Positive regulation of the Escherichia coli l-rhamnose operon is mediated by the products of tandemly repeated regulatory genes

• Published in: Journal of molecular biology Vol. 196; no. 4; pp. 789 - 799
• Main Authors: Tobin, J.F., Schleif, R.F.
• Format: Journal Article
• Language: English
• Published: Oxford Elsevier Ltd 20.08.1987; Elsevier
• Subjects: Amino Acid Sequence; Bacteriology; Base Sequence; Biological and medical sciences; DNA, Bacterial - genetics; Escherichia coli - genetics; Fundamental and applied biological sciences. Psychology; Gene Expression Regulation; Genes, Bacterial; Genes, Regulator; Genetics; Microbiology; Molecular Sequence Data; Mutation; Operon; Rhamnose - genetics; Transcription, Genetic; bp; kb; Regulation(control); Transcription; Operon; Escherichia coli; Inheritance; Rhamnose; Bacteria; Escherichieae; Enterobacteriaceae
• ISSN: 0022-2836; 1089-8638
• DOI: 10.1016/0022-2836(87)90405-0

The rhaC gene, whose product is the positive activator of the genes required for l-rhamnose utilization, has been cloned along with the rhamnose structural genes. The rhaC sequence shows two partially overlapping reading frames, encoding two proteins of molecular weight 32,000 and 35,000 RhaS and RhaR. Both proteins show significant homology to AraC, the positive activator of the arabinose operon.

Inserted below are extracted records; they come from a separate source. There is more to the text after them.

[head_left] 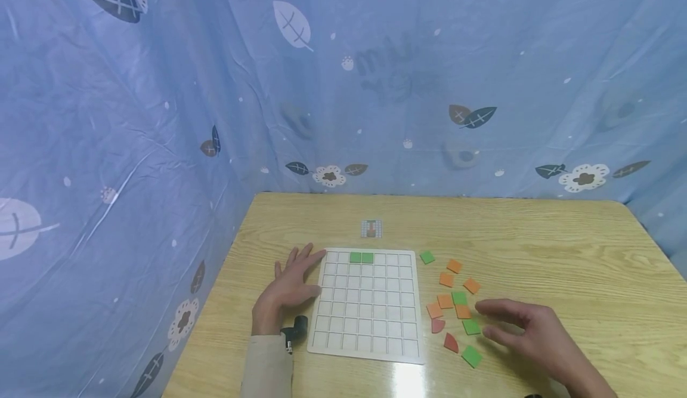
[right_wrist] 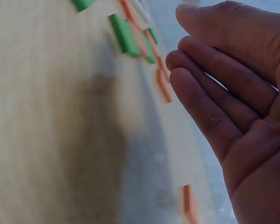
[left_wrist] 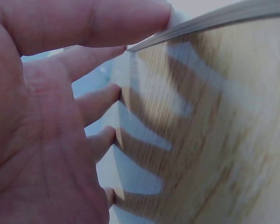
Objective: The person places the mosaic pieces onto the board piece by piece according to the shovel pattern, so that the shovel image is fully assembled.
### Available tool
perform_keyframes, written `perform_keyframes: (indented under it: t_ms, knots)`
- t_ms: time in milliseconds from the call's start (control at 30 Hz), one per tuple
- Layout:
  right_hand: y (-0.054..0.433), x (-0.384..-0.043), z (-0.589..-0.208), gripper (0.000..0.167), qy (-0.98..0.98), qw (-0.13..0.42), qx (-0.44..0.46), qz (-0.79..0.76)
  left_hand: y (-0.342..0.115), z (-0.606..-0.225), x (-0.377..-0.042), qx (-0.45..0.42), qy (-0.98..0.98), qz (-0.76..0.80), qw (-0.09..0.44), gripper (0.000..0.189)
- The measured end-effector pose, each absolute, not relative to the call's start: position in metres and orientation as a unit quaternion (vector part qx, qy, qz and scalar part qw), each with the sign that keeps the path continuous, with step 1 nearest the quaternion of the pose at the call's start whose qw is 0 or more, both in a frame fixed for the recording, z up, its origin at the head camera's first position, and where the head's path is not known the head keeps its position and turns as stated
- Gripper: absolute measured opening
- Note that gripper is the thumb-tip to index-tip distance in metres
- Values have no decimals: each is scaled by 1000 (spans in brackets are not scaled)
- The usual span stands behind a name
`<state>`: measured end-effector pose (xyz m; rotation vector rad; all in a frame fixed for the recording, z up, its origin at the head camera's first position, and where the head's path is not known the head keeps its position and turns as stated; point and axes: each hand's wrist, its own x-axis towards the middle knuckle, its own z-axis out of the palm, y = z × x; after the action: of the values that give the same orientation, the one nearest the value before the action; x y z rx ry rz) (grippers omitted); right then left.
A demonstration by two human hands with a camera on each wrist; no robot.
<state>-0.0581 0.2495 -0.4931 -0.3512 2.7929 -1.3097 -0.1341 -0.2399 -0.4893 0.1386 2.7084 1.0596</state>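
While the left hand rests at the left side of the white grid board, its thumb touches the rim and its index finger reaches the far left corner; the fingers are spread and released, grasping nothing. Right of the board, the right hand hovers above the tabletop, likewise released, with a gap between thumb and fingers, near the loose pieces. Nearest to its fingertips, to the right of the board, are a green square and an orange square. Around these, still right of the board, five more orange squares and three more green squares lie scattered, one of the green ones just beside the board's far right corner. Two red quarter-round pieces lie near the board's right edge, toward its near end. On the board itself, two green tiles sit side by side in the far row, left of its middle. Just beyond the board's far edge lies a small picture card. At the left wrist, beside the board, are a light sleeve and a black object. Farther beyond the board hangs a blue curtain printed with leaves and flowers.
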Motion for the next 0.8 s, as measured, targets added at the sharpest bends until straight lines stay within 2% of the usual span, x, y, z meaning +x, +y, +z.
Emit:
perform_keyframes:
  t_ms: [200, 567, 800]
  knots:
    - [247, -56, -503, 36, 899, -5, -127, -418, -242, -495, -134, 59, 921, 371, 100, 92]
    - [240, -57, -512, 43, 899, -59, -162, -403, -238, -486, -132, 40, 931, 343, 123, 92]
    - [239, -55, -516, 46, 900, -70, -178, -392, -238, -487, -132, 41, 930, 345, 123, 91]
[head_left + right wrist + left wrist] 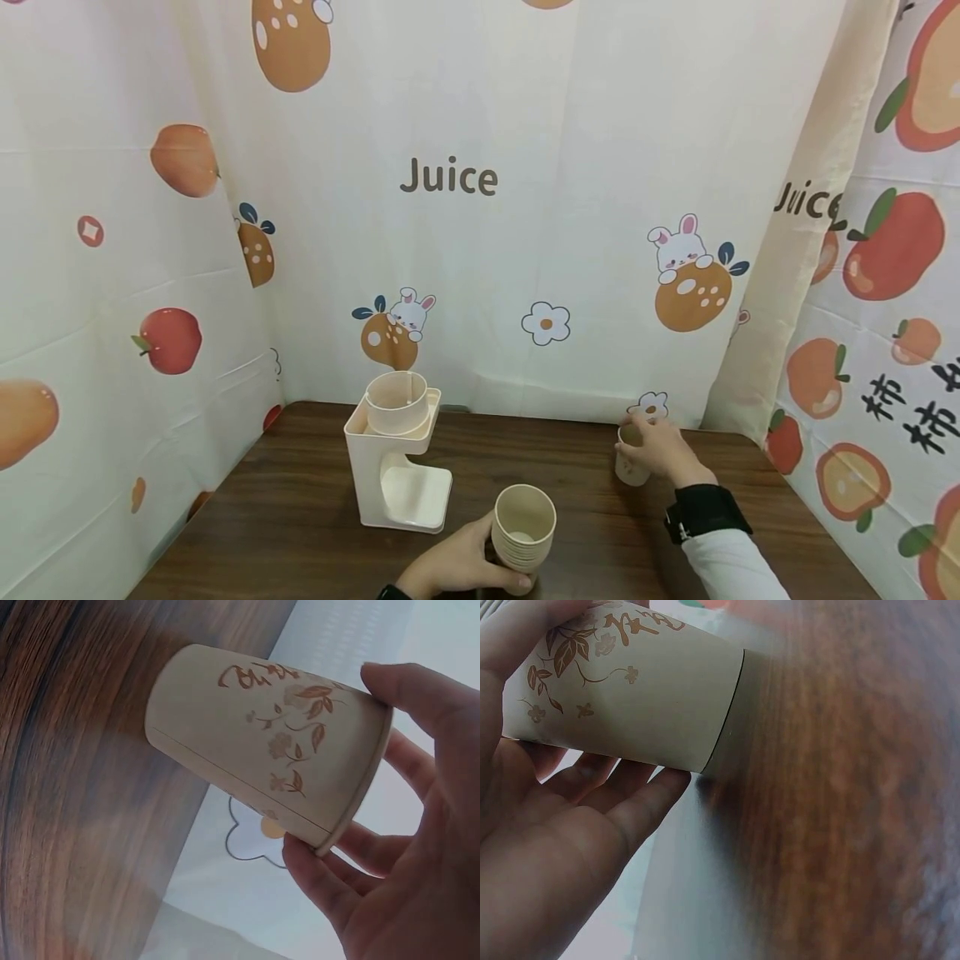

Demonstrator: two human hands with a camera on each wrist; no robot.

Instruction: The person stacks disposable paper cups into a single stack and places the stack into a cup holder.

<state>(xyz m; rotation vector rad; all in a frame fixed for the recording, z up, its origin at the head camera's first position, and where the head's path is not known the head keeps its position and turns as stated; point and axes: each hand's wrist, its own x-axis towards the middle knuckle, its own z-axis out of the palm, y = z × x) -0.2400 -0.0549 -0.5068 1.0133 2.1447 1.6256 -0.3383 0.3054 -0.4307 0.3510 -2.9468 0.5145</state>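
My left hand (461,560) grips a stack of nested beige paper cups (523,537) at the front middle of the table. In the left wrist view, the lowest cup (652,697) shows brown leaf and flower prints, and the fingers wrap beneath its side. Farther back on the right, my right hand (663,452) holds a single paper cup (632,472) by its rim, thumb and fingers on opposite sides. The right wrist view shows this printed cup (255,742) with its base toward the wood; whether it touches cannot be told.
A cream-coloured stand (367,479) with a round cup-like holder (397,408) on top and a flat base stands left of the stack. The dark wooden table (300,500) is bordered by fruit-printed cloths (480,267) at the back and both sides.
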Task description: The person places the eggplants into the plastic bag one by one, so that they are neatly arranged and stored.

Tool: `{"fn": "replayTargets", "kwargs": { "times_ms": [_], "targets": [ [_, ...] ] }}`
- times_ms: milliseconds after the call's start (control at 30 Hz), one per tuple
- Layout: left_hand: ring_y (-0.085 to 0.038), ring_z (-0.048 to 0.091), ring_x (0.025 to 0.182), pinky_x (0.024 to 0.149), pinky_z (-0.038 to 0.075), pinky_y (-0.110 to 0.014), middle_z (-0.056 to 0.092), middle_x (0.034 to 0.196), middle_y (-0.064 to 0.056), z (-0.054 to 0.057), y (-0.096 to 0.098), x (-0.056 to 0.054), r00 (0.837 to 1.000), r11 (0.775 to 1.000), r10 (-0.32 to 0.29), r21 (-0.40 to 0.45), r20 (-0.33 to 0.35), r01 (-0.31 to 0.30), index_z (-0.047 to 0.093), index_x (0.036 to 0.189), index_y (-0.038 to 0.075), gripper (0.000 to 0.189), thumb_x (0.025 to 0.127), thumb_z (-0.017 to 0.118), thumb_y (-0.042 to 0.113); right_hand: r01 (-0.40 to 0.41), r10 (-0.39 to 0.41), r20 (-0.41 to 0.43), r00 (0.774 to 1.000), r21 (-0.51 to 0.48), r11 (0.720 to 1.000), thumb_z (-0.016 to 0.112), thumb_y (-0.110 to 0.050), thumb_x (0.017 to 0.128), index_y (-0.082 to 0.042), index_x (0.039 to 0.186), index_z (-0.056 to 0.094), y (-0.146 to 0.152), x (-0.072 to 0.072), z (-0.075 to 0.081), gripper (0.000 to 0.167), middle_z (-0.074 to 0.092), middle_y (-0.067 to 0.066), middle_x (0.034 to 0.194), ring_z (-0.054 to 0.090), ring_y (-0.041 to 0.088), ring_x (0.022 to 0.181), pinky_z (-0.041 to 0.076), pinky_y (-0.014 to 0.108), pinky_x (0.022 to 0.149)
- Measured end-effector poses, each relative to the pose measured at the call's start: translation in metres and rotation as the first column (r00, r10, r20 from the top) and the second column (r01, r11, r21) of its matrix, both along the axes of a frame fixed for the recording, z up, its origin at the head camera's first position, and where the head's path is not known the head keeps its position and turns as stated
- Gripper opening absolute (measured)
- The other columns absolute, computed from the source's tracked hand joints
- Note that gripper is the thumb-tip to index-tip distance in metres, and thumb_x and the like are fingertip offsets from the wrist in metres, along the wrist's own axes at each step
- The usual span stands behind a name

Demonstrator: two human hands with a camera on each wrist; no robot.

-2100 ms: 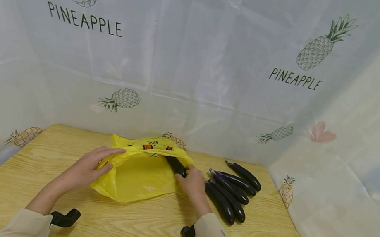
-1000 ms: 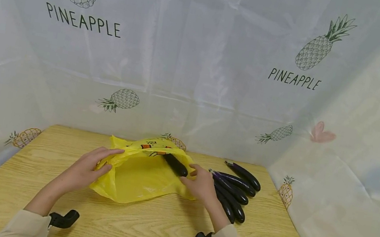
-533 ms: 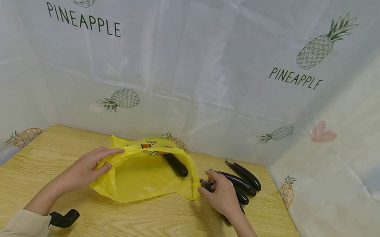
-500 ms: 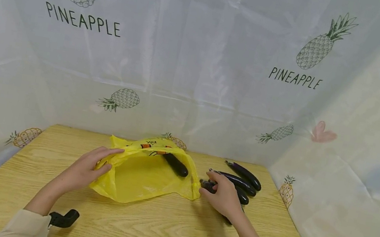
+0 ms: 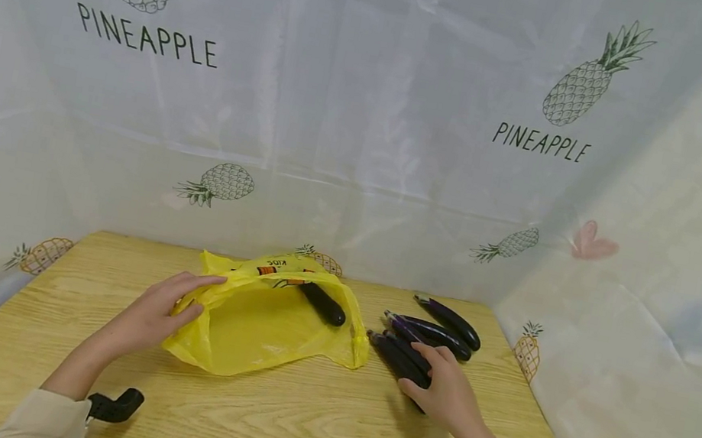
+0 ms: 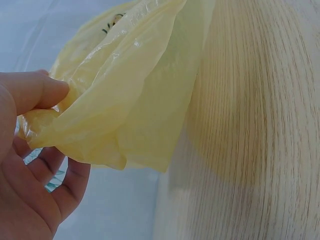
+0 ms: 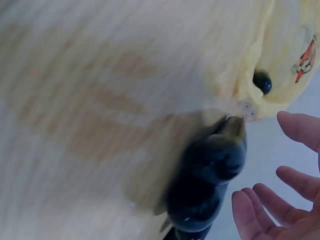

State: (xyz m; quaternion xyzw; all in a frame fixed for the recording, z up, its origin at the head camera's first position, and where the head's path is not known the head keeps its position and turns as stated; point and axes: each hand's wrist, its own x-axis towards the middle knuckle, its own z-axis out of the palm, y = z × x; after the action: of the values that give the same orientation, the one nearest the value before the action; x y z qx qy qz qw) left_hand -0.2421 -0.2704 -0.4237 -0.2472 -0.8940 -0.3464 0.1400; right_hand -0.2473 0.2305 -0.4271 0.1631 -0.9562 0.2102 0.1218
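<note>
A yellow plastic bag [image 5: 265, 332] lies on its side with its mouth spread towards me, and one eggplant [image 5: 325, 306] is inside. My left hand [image 5: 151, 309] pinches the bag's left rim; in the left wrist view the thumb and fingers grip the crumpled yellow film [image 6: 125, 95]. To the right of the bag, several dark eggplants [image 5: 394, 352] lie side by side. Over the nearest ones is my right hand [image 5: 446, 394]. Its fingers are spread and loosely bent in the right wrist view, beside an eggplant [image 7: 200, 175] but not curled round it. Parts of those eggplants are hidden behind the hand.
All this is on a wood-grain table [image 5: 240, 425]. Another eggplant [image 5: 448, 322] lies farthest back on the right. Pale sheets with pineapple prints [image 5: 338, 131] hang behind the table and along both sides.
My right hand has come away from the eggplant in the bag and the bag's right rim, moving right and nearer to me, over the loose eggplants. The left hand keeps its grip on the bag.
</note>
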Motion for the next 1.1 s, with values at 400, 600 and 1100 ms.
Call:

S 1 mapping located transcriptional start points and showed that RhaR, and possibly RhaS, positively regulate transcription from the structural gene promoters as well as transcription from their own promoter. In-vivo dimethyl sulfate footprinting and DNase I footprinting indicate that the RhaR protein may bind to DNA elements upstream from its RNA polymerase binding site.